Staring at her old friend’s hopeless expression, Helewise had a moment’s urge to wave her arms and shout, We have to get to the bottom of this, right now! Two men are dead, a young girl is missing, and we two must go on thinking until we know why!

But he’s still convalescing, she told herself severely. I have no right to push him so hard when he has been so ill. And I, too, am exhausted. Neither of us is at our best at the moment.

She stepped away from him and, making herself move slowly and calmly, walked round her table until she was once more in front of her wooden chair. Raising her head so that her eyes met his, she said, ‘Sir Josse, I am sorry that I have kept you here for so long, tiring you out by talking. Please, go back now to Sister Euphemia, and surrender yourself into her care once more. We will speak again tomorrow.’

He raised an anguished face to hers. ‘There have been two deaths, Abbess! Two! We must — we ought to be. .’ But his resolve seemed to have run out.

‘To bed, Sir Josse,’ she insisted. Still he did not move; she realised that she was going to have to help him. ‘Come,’ she said, returning to his side, ‘I will walk with you to the infirmary. I shall confess to Sister Euphemia that it was I who exhausted her poor patient, and that you are not to blame.’

He stood up, managing a weak grin. ‘Oh, I shouldn’t go doing that, Abbess; Sister Euphemia’s like a mother hen with her patients, she’ll have you scouring out slop bowls for the next week as a punishment.’

‘One that I richly deserve,’ Helewise murmured.

She noticed, as they went across to the infirmary, that he was leaning on her. Deeply touched at this evidence of his physical weakness, she could not bear to linger; almost pushing him towards a surprised Sister Beata, she said somewhat gruffly, ‘I’ve tired your patient, I’m afraid. Please look after him.’

Then she turned abruptly on her heel and strode back to her room.

Soon afterwards, it was time for the evening devotions. Joining her voice with those of her sisters in the beautiful words and sounds of Compline, eventually she began to feel a little better.

The next day saw an end to the spell of warm, sunny weather. The sky was overcast, and a light drizzle was falling. The weight of clouds massing over the forest suggested that heavier rain was not far away.

Helewise’s mind was racing and, eager to implement the plan she had worked out while lying sleepless in the early hours, she had little appetite for breakfast. But she made herself eat; she knew that she would be less well equipped to face the challenge of the day on an empty stomach.

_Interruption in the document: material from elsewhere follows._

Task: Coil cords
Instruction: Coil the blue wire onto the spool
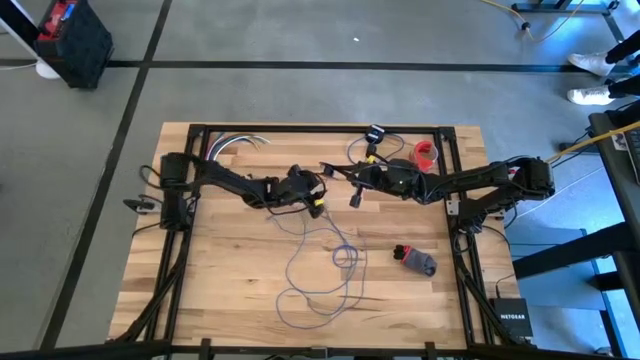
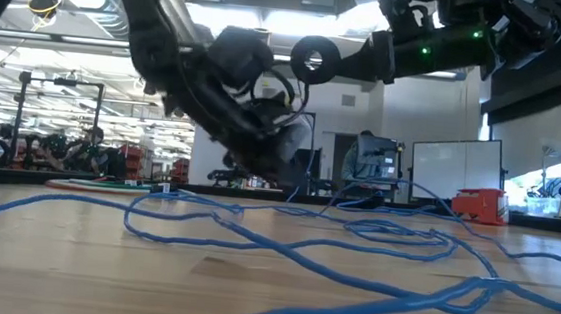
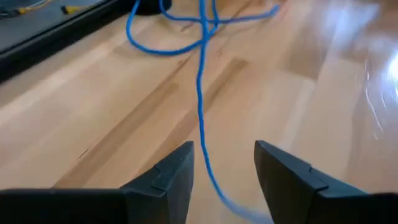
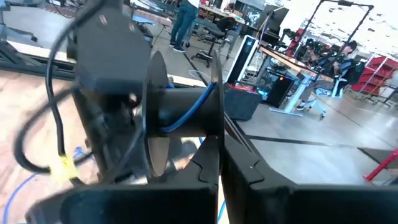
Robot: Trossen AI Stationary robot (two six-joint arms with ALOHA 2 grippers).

As soon as she could get away, she set off for the Vale to find Berthe.

The monks and the pilgrims were all in the little shrine that had been built over the holy water spring. They were in the middle of a service.

Helewise stood at the back of the shrine, at the top of the short flight of rough-hewn steps that led down to the pool. Even above the soft murmur of praying voices she could hear the gentle, steady sound of the water, falling from where it seeped out of the rocks into the pool below.

On a plinth, set into the rocky walls over the spring, stood a wooden statue of the Virgin. She was raised above the floor, so that her small, bare feet were at eye level. Her arms were outstretched and her hands were spread out with the palms uppermost; she seemed to be giving a constant gesture of invitation, and this benevolence was echoed in the gentle smile on the softly curving mouth.

Helewise, who was always moved by this beautiful image of the Holy Mother, breathed a sigh of pure happiness.

It was such a wonderful place, this shrine, she thought. For a few precious moments, she put her pressing preoccupations aside and opened her heart and her soul to the kind blessing that seemed to be present in the very air of the shrine.